Extension to Sequential and Dynamic Decision-Making: General frameworks for long-term, policy-dependent fairness in reinforcement learning and control settings (Lear et al., 12 Jun 2025).
Automated, Scalable Pipelines: Efficient, scalable algorithms for joint feature selection, fairness estimation, and sensitivity analysis suitable for industry-scale deployments (Galhotra et al., 2020, Zhao et al., 2023, Fawkes et al., 2024).

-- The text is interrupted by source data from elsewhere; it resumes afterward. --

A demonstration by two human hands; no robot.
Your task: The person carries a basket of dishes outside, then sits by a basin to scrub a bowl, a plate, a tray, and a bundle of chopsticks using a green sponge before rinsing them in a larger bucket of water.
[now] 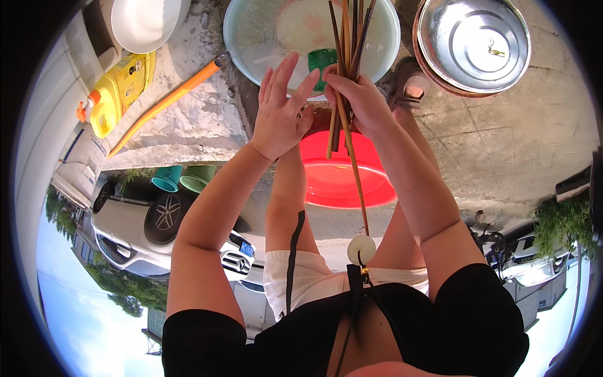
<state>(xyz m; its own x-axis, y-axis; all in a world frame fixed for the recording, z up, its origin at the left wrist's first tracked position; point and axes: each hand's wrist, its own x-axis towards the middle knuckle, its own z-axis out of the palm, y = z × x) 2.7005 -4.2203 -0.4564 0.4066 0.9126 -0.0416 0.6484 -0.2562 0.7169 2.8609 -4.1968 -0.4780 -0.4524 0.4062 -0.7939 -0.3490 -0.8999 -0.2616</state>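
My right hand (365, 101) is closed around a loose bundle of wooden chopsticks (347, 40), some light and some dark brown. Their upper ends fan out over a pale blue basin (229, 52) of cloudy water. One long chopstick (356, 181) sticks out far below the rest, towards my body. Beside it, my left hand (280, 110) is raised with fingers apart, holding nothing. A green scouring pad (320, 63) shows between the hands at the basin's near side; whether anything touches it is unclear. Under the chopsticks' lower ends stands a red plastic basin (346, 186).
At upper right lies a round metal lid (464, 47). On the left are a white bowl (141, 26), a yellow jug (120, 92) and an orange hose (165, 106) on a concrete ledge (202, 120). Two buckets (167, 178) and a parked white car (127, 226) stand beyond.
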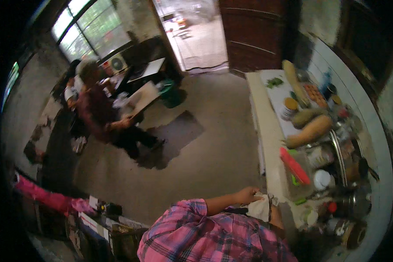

Legal and Interdisciplinary Training: Developing shared technical-legal fluency for model auditors, regulators, and courts as causal audit requirements become statutory (Binkyte et al., 2022).

Causal fairness evaluation, by deploying tools of do-calculus, counterfactual inference, and path-specific decomposition, offers a principled, robust, and actionable paradigm for ensuring nondiscriminatory AI and automated decisions across domains.